Processing Text Files and Data Sources

Java Streams

15.1 Reading and Processing CSV Files with Streams

Java Streams offer a powerful and efficient way to read and process CSV files, especially when combined with Files.lines(). By leveraging the stream API, you can read large datasets line by line, transform them into structured objects, filter or group them, and collect results with minimal memory usage and high readability.

Key Steps for CSV Processing

Open the file using Files.lines(Path) in a try-with-resources block.
Skip headers if present.
Split each line using String.split() or a CSV parser.
Map lines to structured objects.
Filter or transform data as needed.
Collect results into a list or other structure.
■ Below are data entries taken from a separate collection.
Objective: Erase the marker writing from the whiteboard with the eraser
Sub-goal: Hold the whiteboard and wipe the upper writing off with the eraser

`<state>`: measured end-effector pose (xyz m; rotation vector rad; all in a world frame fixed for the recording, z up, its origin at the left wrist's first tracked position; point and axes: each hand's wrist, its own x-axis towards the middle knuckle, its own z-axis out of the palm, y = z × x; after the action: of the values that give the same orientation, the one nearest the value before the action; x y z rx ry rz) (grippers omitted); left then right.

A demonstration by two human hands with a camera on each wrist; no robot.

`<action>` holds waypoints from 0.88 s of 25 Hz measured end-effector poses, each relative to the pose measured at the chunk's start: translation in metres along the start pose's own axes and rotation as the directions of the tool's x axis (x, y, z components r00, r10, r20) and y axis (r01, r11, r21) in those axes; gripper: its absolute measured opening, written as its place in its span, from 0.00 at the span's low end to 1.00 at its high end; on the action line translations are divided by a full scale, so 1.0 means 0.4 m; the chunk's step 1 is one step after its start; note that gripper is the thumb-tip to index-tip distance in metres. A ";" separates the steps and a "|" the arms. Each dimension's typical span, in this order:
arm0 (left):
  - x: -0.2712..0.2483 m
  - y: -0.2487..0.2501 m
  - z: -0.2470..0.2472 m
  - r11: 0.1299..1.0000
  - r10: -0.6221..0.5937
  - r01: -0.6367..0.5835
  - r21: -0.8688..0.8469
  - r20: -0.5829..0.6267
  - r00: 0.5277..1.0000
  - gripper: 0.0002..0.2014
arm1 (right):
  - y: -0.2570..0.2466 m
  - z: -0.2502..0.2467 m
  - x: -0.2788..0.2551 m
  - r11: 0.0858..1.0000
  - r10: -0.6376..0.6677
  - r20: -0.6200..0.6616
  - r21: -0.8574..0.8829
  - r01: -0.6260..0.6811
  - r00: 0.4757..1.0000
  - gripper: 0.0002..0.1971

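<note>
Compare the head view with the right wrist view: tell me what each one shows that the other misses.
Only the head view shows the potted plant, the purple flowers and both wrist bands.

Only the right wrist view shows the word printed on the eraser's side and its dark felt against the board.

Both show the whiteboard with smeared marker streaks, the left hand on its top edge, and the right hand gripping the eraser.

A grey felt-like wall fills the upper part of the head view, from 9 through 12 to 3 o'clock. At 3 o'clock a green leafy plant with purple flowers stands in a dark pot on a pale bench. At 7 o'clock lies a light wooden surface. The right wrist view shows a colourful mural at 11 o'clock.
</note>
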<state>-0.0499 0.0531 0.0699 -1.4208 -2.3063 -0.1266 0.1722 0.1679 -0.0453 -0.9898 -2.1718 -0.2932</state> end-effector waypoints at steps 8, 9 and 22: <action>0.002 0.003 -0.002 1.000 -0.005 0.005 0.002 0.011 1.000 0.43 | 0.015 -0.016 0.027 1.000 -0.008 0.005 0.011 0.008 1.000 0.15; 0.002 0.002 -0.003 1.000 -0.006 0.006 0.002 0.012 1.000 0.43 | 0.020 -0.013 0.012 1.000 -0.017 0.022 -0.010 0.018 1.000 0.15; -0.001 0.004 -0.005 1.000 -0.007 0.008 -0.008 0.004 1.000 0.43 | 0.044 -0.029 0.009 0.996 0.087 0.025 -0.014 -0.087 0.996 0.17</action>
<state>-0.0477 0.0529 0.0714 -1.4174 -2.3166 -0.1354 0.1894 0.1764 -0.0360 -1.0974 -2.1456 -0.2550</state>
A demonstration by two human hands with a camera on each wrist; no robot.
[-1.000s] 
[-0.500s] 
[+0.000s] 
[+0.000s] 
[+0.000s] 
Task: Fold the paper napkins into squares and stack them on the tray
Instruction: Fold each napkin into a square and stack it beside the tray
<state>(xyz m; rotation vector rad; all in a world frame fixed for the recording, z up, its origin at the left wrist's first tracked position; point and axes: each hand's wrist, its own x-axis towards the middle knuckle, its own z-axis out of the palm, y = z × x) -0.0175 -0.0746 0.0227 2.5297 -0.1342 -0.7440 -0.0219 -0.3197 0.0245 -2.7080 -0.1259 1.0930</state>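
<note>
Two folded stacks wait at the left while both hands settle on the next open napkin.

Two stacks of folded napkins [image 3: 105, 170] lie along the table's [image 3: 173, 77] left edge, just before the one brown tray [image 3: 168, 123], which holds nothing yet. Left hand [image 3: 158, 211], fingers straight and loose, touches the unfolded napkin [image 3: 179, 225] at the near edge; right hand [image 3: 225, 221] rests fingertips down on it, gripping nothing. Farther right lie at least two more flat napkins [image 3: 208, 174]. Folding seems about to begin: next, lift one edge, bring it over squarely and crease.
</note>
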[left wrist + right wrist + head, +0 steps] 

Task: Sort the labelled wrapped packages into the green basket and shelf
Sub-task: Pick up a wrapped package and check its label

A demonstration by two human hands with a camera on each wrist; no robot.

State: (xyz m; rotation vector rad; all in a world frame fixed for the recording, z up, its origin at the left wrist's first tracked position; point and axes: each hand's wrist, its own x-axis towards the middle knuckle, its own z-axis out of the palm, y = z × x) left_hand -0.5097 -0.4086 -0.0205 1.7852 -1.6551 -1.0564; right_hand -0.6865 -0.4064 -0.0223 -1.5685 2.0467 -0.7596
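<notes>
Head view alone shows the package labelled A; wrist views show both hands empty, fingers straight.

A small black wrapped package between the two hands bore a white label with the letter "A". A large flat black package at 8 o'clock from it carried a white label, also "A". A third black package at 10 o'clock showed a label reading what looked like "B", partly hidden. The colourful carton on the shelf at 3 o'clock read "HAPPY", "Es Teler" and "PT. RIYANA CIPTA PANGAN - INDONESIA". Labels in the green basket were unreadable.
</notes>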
Example: Parse CSV into a `Person` Class

CSV file: people.csv

name,age,email
Alice,30,alice@example.com
Bob,25,bob@example.com
Charlie,invalid,charlie@example.com

import java.io.IOException;
import java.nio.file.*;
import java.util.*;
import java.util.stream.*;

public class CsvPersonExample {
    public static void main(String[] args) {
        Path file = Path.of("people.csv");

        try (Stream<String> lines = Files.lines(file)) {
            List<Person> people = lines
                .skip(1) // Skip header
                .map(CsvPersonExample::parsePerson)
                .flatMap(Optional::stream) // Filter out failed parses
                .filter(p -> p.age >= 18) // Filter adults
                .collect(Collectors.toList());

            people.forEach(System.out::println);
        } catch (IOException e) {
            System.err.println("Failed to read CSV file: " + e.getMessage());
        }
    }

    static Optional<Person> parsePerson(String line) {
        try {
            String[] parts = line.split(",", -1);
            if (parts.length < 3) return Optional.empty();
            String name = parts[0].trim();
            int age = Integer.parseInt(parts[1].trim());
            String email = parts[2].trim();
            return Optional.of(new Person(name, age, email));
        } catch (Exception e) {
            return Optional.empty(); // Skip malformed line
        }
    }

    static class Person {
        String name;
        int age;
        String email;

        Person(String name, int age, String email) {
            this.name = name;
            this.age = age;
            this.email = email;
        }

        public String toString() {
            return name + " (" + age + ") - " + email;
        }
    }
}

Error Handling & Best Practices

Use Optional to gracefully skip malformed records.
Always wrap Files.lines() in a try-with-resources block to close the stream properly.
For large files, avoid loading everything into memory unless necessary.
Consider using a CSV library like OpenCSV for complex formats with quoted values and delimiters.

Summary

Processing CSV files with streams enables concise, readable, and efficient data transformation pipelines. With careful error handling and attention to performance, you can parse large datasets into structured objects with minimal overhead.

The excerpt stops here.